## ASSIGNMENT
One range is to be output from the listing below, exactly as written: the line with "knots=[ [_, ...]" to the line with "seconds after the", both kept.

(DATA SEGMENT)

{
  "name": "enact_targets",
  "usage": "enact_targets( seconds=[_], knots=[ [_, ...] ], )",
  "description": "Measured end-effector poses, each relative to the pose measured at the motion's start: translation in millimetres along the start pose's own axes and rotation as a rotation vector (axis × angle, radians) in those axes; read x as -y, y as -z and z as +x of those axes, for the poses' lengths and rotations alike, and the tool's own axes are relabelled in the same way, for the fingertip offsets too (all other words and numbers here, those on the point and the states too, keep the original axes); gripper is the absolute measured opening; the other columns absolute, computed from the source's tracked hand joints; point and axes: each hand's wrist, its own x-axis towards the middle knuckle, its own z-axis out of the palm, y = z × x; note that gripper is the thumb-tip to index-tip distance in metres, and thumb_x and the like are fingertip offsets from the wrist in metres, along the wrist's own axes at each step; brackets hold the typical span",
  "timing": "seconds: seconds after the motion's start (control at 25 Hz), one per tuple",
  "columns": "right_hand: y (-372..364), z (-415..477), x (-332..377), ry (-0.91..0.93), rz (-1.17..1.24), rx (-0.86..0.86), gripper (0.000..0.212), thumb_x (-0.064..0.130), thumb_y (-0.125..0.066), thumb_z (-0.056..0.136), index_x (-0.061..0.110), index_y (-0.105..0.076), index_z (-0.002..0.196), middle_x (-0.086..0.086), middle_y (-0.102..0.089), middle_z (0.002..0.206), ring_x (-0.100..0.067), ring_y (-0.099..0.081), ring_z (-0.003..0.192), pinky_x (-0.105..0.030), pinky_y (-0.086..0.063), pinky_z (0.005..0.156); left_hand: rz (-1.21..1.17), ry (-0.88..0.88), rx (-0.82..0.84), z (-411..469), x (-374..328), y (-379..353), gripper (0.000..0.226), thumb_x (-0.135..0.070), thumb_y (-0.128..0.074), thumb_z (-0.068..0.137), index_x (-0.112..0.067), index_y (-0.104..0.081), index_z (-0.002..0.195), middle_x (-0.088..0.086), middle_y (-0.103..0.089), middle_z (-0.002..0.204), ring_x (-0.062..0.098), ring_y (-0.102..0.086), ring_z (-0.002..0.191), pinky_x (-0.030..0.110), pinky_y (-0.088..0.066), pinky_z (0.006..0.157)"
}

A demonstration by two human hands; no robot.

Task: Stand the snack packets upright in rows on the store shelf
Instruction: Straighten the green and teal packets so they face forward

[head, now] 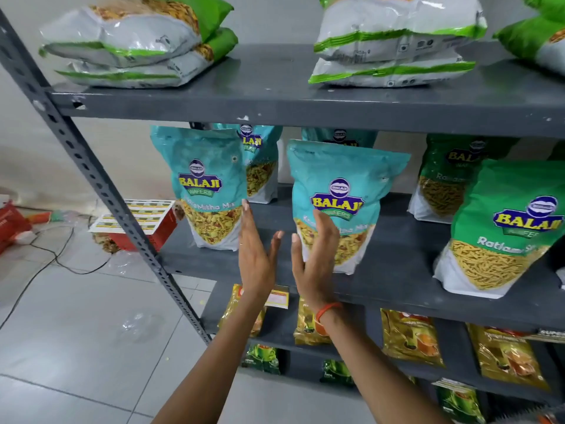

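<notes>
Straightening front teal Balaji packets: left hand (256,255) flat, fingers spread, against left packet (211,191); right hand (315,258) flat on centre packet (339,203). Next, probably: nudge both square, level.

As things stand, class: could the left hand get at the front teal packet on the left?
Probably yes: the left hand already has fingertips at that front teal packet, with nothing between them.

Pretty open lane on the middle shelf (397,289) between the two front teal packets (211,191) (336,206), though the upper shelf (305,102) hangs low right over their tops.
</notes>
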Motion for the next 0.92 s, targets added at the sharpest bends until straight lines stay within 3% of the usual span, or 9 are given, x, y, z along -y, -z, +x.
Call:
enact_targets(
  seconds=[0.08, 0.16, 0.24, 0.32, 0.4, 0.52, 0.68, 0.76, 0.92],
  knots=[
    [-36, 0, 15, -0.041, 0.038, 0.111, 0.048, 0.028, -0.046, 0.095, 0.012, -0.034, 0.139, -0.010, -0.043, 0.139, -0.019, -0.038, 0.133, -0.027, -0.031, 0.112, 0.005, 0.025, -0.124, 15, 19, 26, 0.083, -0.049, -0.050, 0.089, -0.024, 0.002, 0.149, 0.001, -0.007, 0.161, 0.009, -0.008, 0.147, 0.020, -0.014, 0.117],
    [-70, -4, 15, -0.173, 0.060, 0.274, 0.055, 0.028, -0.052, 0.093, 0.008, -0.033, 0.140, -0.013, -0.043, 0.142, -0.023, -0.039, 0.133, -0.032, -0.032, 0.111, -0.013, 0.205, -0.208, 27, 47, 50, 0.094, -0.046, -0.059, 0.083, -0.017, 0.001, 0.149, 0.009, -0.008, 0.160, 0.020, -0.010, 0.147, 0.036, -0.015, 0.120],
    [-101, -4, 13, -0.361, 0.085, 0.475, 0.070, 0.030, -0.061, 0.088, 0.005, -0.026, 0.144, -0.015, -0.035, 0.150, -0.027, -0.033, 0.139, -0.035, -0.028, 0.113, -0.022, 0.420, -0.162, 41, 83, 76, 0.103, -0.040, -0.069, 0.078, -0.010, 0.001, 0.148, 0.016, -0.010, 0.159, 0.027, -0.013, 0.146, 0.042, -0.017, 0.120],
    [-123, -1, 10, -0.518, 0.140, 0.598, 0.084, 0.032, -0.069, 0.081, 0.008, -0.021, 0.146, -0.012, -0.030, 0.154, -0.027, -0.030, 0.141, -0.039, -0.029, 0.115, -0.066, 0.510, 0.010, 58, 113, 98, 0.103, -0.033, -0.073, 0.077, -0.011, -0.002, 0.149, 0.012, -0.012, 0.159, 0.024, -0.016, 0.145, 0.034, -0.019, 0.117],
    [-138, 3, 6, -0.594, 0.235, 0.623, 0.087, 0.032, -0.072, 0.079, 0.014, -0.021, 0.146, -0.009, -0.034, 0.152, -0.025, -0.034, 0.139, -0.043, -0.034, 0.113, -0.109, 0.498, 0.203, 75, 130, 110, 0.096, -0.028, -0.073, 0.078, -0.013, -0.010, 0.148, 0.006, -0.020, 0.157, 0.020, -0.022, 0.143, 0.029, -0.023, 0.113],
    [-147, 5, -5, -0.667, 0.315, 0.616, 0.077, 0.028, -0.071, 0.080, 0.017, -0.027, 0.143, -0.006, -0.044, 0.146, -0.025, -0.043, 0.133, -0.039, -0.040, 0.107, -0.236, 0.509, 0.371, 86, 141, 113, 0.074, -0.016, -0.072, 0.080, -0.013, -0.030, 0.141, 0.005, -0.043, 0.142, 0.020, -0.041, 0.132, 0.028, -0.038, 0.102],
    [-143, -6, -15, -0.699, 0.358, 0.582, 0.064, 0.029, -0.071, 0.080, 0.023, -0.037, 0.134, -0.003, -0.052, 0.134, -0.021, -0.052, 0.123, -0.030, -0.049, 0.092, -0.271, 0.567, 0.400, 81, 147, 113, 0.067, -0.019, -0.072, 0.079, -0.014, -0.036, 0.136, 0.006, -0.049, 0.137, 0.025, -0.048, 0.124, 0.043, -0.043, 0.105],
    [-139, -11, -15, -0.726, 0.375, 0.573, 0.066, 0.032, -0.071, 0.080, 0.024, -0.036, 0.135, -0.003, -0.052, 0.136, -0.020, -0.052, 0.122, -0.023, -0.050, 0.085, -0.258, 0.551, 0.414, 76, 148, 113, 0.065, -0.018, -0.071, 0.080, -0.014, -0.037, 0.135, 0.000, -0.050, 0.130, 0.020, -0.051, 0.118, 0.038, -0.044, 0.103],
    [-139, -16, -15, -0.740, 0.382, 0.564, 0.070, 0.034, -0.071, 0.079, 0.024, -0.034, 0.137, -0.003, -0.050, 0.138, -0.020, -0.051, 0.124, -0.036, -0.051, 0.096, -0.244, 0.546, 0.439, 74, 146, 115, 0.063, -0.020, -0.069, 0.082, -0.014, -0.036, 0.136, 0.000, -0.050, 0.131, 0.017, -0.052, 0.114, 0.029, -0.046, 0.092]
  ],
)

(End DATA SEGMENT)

## RESPONSE BELOW
  "usage": "enact_targets( seconds=[_], knots=[ [_, ...] ], )",
  "description": "Measured end-effector poses, each relative to the pose measured at the motion's start: translation in millimetres along the start pose's own axes and rotation as a rotation vector (axis × angle, radians) in those axes; read x as -y, y as -z and z as +x of those axes, for the poses' lengths and rotations alike, and the tool's own axes are relabelled in the same way, for the fingertip offsets too (all other words and numbers here, those on the point and the states too, keep the original axes); gripper is the absolute measured opening; the other columns absolute, computed from the source's tracked hand joints; point and axes: each hand's wrist, its own x-axis towards the middle knuckle, its own z-axis out of the palm, y = z × x; note that gripper is the thumb-tip to index-tip distance in metres, and thumb_x and the like are fingertip offsets from the wrist in metres, along the wrist's own axes at each step; brackets hold the typical span",
  "timing": "seconds: seconds after the motion's start (control at 25 Hz), one per tuple",

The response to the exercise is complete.